Наташа принесла подруге стакан яблочного сока. Света произнесла из живота, подражая адскому духу из кинофильма про Синдбада.
— Ты, Наталья, дитя. Для тебя на свете существует только твой Афиноген и вон те учебники. — Она пренебрежительно ткнула пальчиком в сторону этажерки. — Скажи, дитя, может ли Афиноген тебя убить в порыве страсти? Способен ли он на этот прекрасный шаг?
Наташа замешкалась с ответом.
— Я думаю — да. Он способен… Я хотела бы так думать. Пусть он убьет меня, я готова… Пусть.
— Наконец–то ты поняла, девочка.
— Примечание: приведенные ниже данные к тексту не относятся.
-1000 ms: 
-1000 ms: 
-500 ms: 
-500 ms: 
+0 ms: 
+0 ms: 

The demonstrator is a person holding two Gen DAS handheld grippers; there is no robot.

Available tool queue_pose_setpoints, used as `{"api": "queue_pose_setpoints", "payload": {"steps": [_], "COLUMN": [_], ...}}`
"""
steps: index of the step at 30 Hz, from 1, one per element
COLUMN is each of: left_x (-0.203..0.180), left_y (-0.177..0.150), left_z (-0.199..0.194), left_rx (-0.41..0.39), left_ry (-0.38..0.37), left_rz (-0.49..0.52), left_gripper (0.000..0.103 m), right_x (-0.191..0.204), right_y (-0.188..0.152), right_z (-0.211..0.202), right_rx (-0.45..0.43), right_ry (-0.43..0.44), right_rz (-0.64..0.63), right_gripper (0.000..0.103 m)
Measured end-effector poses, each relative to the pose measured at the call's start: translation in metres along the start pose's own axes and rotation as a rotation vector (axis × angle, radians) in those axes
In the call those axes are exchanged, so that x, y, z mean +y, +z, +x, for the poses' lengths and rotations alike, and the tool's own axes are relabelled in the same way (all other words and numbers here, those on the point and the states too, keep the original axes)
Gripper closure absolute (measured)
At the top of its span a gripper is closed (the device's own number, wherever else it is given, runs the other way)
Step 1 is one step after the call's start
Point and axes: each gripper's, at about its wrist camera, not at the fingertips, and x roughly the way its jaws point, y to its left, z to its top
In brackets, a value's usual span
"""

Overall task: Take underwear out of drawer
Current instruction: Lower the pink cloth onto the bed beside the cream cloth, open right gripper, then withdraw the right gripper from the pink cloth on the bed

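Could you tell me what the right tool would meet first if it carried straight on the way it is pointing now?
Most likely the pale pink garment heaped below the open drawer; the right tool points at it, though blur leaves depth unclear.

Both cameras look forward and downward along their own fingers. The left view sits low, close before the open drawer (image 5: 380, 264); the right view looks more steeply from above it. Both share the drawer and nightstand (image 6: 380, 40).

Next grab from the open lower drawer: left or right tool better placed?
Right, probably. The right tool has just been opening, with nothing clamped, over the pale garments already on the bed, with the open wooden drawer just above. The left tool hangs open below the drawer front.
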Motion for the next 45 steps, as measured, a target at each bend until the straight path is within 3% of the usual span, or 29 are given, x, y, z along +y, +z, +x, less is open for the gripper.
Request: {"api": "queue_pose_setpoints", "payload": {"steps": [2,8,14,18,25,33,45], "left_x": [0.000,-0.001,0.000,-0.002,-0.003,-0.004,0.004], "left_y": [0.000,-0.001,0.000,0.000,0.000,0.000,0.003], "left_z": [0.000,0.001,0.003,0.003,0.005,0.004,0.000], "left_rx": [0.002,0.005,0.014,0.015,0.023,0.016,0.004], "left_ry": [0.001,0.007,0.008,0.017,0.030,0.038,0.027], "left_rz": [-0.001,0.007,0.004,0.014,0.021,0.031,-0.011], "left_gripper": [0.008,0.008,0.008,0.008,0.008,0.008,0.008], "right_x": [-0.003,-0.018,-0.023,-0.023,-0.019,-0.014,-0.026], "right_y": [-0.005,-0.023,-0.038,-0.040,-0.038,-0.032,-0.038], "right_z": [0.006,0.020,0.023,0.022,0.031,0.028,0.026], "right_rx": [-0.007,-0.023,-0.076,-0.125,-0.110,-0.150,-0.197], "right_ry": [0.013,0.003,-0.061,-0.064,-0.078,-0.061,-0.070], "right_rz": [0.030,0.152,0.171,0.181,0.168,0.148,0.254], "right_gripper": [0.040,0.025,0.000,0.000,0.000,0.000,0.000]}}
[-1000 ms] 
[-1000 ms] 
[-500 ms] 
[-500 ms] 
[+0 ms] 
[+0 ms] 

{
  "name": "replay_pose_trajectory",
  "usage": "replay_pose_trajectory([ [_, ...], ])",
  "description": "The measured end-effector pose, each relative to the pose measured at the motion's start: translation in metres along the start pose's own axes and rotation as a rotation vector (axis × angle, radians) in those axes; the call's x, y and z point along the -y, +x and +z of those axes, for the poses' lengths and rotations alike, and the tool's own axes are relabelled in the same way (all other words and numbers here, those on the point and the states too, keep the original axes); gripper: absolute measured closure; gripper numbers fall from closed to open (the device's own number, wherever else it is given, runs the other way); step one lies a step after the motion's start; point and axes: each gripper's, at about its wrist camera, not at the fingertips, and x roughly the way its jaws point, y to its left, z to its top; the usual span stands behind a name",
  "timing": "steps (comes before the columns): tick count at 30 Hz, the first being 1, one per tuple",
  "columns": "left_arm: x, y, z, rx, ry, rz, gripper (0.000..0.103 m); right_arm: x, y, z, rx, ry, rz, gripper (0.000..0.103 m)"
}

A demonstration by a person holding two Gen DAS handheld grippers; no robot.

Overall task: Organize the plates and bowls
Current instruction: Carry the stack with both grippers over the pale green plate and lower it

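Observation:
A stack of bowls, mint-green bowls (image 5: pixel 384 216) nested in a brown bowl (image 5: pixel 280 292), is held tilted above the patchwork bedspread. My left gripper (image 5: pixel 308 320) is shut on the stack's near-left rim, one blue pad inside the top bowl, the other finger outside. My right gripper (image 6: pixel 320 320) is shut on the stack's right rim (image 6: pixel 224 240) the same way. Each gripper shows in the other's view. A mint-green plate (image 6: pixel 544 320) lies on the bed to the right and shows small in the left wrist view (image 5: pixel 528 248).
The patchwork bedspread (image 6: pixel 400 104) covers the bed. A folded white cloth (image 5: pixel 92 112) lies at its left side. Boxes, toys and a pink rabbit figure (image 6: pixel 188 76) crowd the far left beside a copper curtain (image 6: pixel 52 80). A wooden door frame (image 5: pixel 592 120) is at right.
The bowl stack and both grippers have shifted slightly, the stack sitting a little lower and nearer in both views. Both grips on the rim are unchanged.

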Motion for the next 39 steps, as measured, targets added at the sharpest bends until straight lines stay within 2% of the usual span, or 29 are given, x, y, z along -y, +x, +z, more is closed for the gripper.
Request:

Поверь мне, Наташа, тот, кто любит, тот обязательно убийца. Может быть, он ножом и не убьет, но он убийца. Настоящие мужчины всегда так или иначе убивают своих возлюбленных. Я это знаю точно…
Наташа согласилась. Она тоже считала, что от любви до убийства один коротенький шажок. Подруги немного молча погоревали над тем, что скоро им предстоит быть убитыми, погоревали, каждая по–своему представляя заманчивую сцену.
— ОйI — крикнула Света. — Я забыла позвонить Егору. Может быть, он ничего не знает.
По телефону она велела Егору немедленно прибыть к Наташе Гаровой. Егор отнекивался, мямлил, но она замогильным голосом уверила его, что решается судьба многих близких ему людей, и он пообещал вскорости быть.
Вернулся из школы Олег Павлович. Они поужинали втроем на кухне, попили чайку с медом. Попытки Олега Павловича разговорить девочек ни к чему не привели. На его вопросы обе заговорщицы отвечали односложно, уставясь в чашки. Наконец Олег Павлович забеспокоился:
— В самом деле, красавицы, не случилось ли у вас что–нибудь? Выкладывайте.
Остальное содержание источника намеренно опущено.